Jan-Feb 1997, p. 8-11
Lycos: Design choices in an Internet search service
Michael L. Mauldin, Lycos, Inc.
One of the enabling technologies of the World Wide Web, along with browsers, domain name servers, and hypertext markup language, is the search engine. Although the Web contains over 100 million pages of information, those millions of pages are useless if you cannot find the pages you need.
All major Web search engines operate the same way: a gathering program explores the hyperlinked documents of the Web, foraging for Web pages to index. These pages are stockpiled by storing them in some kind of database or repository. Finally, a retrieval program takes a user query and creates a list of links to Web documents matching the words, phrases, or concepts in the query.
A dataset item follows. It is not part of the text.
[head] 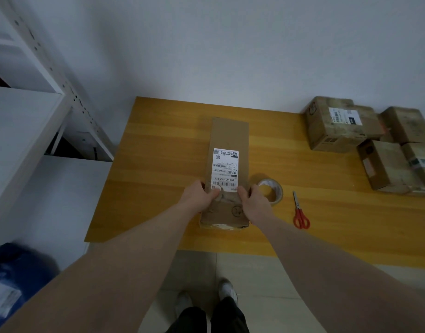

Although the retrieval program itself is correctly called a search engine, by popular usage the term now means a database combined with a retrieval program. For example, the Lycos search engine comprises the Lycos Catalog of the Internet and the Pursuit retrieval program.
This essay describes the Lycos system for collecting, storing, and retrieving information about pages on the Web. After outlining the history and precursors of the Lycos system, I'll discuss some of the design choices we made in building this Web indexer and touch briefly on the economic issues involved in working with very large retrieval systems.
The Archie directory service was the first Internet search engine, according to the above definition (1). It combined a script-based data gatherer to fetch site listings of anonymous FTP files with a regular expression matcher for retrieving file names matching a user query. Begun in 1990, Archie was a well-established Internet tool by 1992.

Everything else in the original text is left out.